■ **AIM OF THE EXERCISE**
Output the complete listing exactly.

■ **EXERCISE MATERIAL**
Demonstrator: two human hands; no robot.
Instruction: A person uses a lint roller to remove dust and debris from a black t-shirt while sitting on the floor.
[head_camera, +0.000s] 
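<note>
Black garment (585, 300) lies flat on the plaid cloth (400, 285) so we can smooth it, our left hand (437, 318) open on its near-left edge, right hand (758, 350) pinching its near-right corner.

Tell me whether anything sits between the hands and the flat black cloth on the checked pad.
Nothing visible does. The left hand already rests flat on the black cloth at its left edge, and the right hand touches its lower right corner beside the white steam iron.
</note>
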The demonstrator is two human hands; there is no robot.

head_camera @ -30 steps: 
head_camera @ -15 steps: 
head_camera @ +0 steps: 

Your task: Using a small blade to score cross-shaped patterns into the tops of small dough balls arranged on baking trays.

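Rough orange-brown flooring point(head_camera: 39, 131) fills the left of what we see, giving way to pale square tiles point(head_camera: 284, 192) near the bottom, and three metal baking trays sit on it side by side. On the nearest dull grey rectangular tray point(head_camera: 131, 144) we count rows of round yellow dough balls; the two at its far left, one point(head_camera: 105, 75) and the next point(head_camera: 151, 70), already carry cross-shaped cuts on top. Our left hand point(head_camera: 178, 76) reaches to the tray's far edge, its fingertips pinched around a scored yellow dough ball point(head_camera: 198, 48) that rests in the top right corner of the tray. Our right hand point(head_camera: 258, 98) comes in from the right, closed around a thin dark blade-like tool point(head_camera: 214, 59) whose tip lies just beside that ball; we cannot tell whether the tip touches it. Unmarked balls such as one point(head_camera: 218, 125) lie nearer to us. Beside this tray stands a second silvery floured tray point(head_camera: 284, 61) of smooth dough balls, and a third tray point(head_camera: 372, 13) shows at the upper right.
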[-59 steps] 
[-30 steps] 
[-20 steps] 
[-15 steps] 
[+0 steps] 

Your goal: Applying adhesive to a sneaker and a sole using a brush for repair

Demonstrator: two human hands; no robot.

■ **OUTPUT OF THE TASK**
Demonstrator: two human hands; no robot.
Instruction: A person uses a lint roller to remove dust and debris from a black t-shirt while sitting on the floor.
[head_camera, +0.000s] 
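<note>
Black garment (585, 300) lies flat on the plaid cloth (400, 285) so we can smooth it, our left hand (437, 318) open on its near-left edge, right hand (758, 350) pinching its near-right corner.

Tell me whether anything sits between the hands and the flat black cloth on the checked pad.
Nothing visible does. The left hand already rests flat on the black cloth at its left edge, and the right hand touches its lower right corner beside the white steam iron.
</note>
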The demonstrator is two human hands; there is no robot.

head_camera @ -30 steps: 
head_camera @ -15 steps: 
head_camera @ +0 steps: 

Your task: Using a small blade to score cross-shaped patterns into the tops of small dough balls arranged on baking trays.

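Rough orange-brown flooring point(head_camera: 39, 131) fills the left of what we see, giving way to pale square tiles point(head_camera: 284, 192) near the bottom, and three metal baking trays sit on it side by side. On the nearest dull grey rectangular tray point(head_camera: 131, 144) we count rows of round yellow dough balls; the two at its far left, one point(head_camera: 105, 75) and the next point(head_camera: 151, 70), already carry cross-shaped cuts on top. Our left hand point(head_camera: 178, 76) reaches to the tray's far edge, its fingertips pinched around a scored yellow dough ball point(head_camera: 198, 48) that rests in the top right corner of the tray. Our right hand point(head_camera: 258, 98) comes in from the right, closed around a thin dark blade-like tool point(head_camera: 214, 59) whose tip lies just beside that ball; we cannot tell whether the tip touches it. Unmarked balls such as one point(head_camera: 218, 125) lie nearer to us. Beside this tray stands a second silvery floured tray point(head_camera: 284, 61) of smooth dough balls, and a third tray point(head_camera: 372, 13) shows at the upper right.
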[-59 steps] 
[-30 steps] 
[-20 steps] 
[-15 steps] 
[+0 steps] 

Your goal: Applying adhesive to a sneaker and a sole using a brush for repair

Demonstrator: two human hands; no robot.

Nothing remains to be added to the exercise.